Una tradición perdida

El módico precio de unos zapatos llama mi atención del lado de acá del mostrador, pero cuando le pido a la dependienta que me los muestre, me dice sin moverse de su lugar: “Salen malos y se despegan con facilidad.” Así da por sentado que no los compraré y no hace ni siquiera el intento de mostrármelos.

Me alejo un poco desconcertada sin saber con certeza si agradecerle por evitarme adquirir un producto de baja calidad o indignarme por el desinterés con que he sido tratada, pero al entrar en otro establecimiento escucho en el departamento de perfumería a una clienta que pide ayuda para adquirir una crema para el cabello y la empleada le responde: “No sé, yo no uso esa marca, decídase usted”, y se queda abstraída, mirando a la nada, mientras la mujer se debate en cuál le resultará más conveniente.

Y hasta llego a pensar que tal vez Neruda vivió una experiencia similar con alguna hermosa joven y por eso escribió aquello de: Me gustas cuando callas porque estás como ausente, y me oyes desde lejos, y mi voz no te toca. Parece que los ojos se te hubieran volado (…).

Lo cierto es que resulta demasiado frecuente encontrarse con actitudes semejantes en centros comerciales o de servicio estatales, tanto los que operan en moneda nacional como en divisa, donde parece haberse perdido totalmente la gestión de ventas.

Con esas actitudes desaniman al posible comprador sin miramientos al hablarle de la mala calidad de lo que va a adquirir o al decirle que la bebida no está muy fría o que el plato que solicita a ellos no les gusta.

Y no es que se trate de vender a toda costa, pero muchas veces un trato amable, una sugerencia adecuada hace al posible cliente decidirse por uno u otro productos y salir satisfecho con lo que compró.

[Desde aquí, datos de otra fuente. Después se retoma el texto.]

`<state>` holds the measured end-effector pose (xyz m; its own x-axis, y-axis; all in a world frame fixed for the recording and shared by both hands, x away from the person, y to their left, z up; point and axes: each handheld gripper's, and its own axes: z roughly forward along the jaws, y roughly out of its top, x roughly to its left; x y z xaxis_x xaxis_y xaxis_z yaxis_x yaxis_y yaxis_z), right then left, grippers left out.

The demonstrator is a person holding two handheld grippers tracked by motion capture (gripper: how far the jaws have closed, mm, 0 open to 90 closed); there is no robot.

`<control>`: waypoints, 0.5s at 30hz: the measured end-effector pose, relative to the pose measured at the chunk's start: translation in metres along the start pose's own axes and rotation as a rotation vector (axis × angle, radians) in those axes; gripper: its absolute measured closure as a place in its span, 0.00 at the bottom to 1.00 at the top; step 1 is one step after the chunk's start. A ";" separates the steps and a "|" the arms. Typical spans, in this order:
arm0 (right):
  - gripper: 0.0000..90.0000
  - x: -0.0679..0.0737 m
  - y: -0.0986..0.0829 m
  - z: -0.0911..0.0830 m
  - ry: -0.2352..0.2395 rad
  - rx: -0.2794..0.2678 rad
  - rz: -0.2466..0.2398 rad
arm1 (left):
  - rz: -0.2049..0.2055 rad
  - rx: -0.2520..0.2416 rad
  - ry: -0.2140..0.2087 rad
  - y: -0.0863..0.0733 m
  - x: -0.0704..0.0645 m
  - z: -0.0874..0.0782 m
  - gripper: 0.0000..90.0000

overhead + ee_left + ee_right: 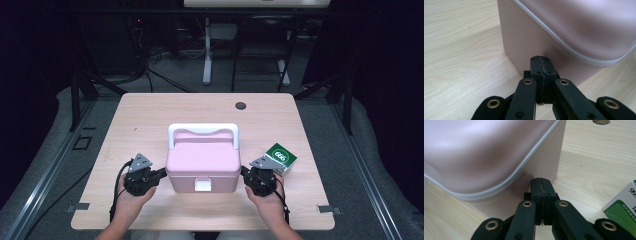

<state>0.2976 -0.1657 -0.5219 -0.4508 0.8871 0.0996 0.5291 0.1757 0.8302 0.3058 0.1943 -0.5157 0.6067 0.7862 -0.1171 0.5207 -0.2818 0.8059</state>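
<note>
A: Room and surface, as I read them from my station?

B: Dark surround; grey floor (45, 145) with cables; a white-legged desk (207, 55) stands beyond. In the middle sits a pale wood-grain table (150, 115), with a round grommet hole (241, 105) near its far edge and bits of tape at its near corners.

A: Largest item on the table?

B: A pink box (202, 162), lid down, with a white handle (203, 131) at its far side and a white latch (202, 184) on its near face. It stands at the table's centre, toward the near edge. From both gripper views I see a pale seam where lid meets base.

A: Next in size?

B: A green-and-white carton (281, 157), just to the right of the box, apart from it, lying at an angle.

A: And the tools?

B: The left gripper (159, 174), held in the left hand (131, 197), has its jaws pressed together on nothing, tips right at the box's left wall. The right gripper (246, 173), in the right hand (266, 200), is likewise closed and empty at the right wall. Whether either tip actually touches the box, I cannot tell.
</note>
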 end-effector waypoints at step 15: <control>1.00 -0.001 -0.007 -0.004 0.028 0.029 -0.004 | 0.004 0.000 -0.020 -0.007 0.001 0.002 1.00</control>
<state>0.2912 -0.1696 -0.5256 -0.4729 0.8740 0.1118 0.5477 0.1922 0.8143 0.3043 0.1956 -0.5224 0.6203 0.7742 -0.1255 0.5181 -0.2844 0.8066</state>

La falta de incentivo, los salarios inamovibles, con independencia de las ventas, el ineficiente control de algunos directivos y la demanda por encima de la oferta en la mayoría de los casos, son factores que inciden en esta mala postura, cada vez más común en tiendas, placitas y cafeterías, lo que hace que muchos opten por las ofertas de los negocios de cuentapropistas.

Con marcada diferencia estos siempre te proponen los frijoles y la yuca más blandita que hayas imaginado, aunque el fiasco llegue más tarde en la cocina, cuando resulten igual de duros que otros.

Basta acercarse al área de sus negocios, están solícitos a preguntarte en qué te pueden ayudar o a mostrarte cualquiera de los artículos en venta con una amplia descripción de sus cualidades.

Ellos han aprendido rápidamente el valor de la gestión de venta, esa que bien hecha capta a más de un cliente y lo hace decidirse por un producto o hasta volver en otra ocasión al mismo sitio donde recibió un buen trato y salió complacido.

Aunque existen sus honrosas excepciones, la rama del comercio y los servicios en Cuba está urgida de un cambio que haga sentir al cliente un protagonista merecedor de toda la atención y no un intruso que viene a perturbar la paz de un empleado indiferente.

Apremiado por elevar la eficiencia en todas las ramas de la economía, el país no puede permitirse el lujo de disminuir las ventas o menoscabar la calidad de los servicios por la insensibilidad de dependientes, sin sentido de pertenencia por la labor que desempeñan.

No sería baldío pensar en formas y métodos de control y estimulación que sirvan de acicate para una mejor gestión de venta y rescatar así una de las mejores cualidades del comercio en cualquier parte del mundo.